• _Task to complete_
Where the listing below reaches the line containing "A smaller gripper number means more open", start writing out lines exactly, and stop once the line containing "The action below" has been written.

• _Source material_
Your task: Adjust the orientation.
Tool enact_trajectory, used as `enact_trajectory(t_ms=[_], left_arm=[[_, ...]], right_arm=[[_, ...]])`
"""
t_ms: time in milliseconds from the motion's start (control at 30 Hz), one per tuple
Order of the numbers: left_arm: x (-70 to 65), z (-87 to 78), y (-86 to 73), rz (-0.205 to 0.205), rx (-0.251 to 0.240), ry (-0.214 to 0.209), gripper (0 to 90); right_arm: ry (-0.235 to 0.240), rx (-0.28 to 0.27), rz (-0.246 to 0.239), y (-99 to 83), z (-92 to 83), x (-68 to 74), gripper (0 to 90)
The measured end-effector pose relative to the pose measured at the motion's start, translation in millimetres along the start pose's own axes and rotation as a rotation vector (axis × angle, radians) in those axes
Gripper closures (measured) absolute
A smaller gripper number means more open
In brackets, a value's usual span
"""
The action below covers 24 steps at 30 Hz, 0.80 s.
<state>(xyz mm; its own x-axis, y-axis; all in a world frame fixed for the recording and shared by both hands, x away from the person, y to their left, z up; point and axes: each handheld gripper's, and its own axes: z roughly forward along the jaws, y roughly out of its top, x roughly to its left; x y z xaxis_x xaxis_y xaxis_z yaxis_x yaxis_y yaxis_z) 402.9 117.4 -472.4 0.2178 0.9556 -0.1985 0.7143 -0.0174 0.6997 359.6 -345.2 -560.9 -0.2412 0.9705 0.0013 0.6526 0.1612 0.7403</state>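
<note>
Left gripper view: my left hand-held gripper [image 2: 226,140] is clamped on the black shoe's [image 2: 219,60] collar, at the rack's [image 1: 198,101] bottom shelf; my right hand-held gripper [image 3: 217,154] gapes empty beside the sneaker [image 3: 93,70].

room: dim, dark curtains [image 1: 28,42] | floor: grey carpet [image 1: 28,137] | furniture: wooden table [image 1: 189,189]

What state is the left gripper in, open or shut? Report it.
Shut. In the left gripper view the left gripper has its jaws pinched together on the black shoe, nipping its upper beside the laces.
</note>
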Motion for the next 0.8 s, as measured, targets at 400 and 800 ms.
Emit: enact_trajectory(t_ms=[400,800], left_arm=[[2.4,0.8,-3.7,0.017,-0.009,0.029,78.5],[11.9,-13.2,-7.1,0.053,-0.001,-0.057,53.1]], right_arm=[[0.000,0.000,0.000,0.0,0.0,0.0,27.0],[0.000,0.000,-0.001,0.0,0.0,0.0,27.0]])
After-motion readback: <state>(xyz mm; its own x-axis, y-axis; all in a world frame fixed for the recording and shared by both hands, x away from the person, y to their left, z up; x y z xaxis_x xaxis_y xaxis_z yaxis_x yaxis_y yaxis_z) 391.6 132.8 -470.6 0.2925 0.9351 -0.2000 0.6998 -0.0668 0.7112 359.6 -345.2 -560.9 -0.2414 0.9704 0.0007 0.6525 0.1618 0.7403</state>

• _Output for this task_
A smaller gripper number means more open
In brackets, a value's usual span
"""
The action below covers 24 steps at 30 Hz, 0.80 s.

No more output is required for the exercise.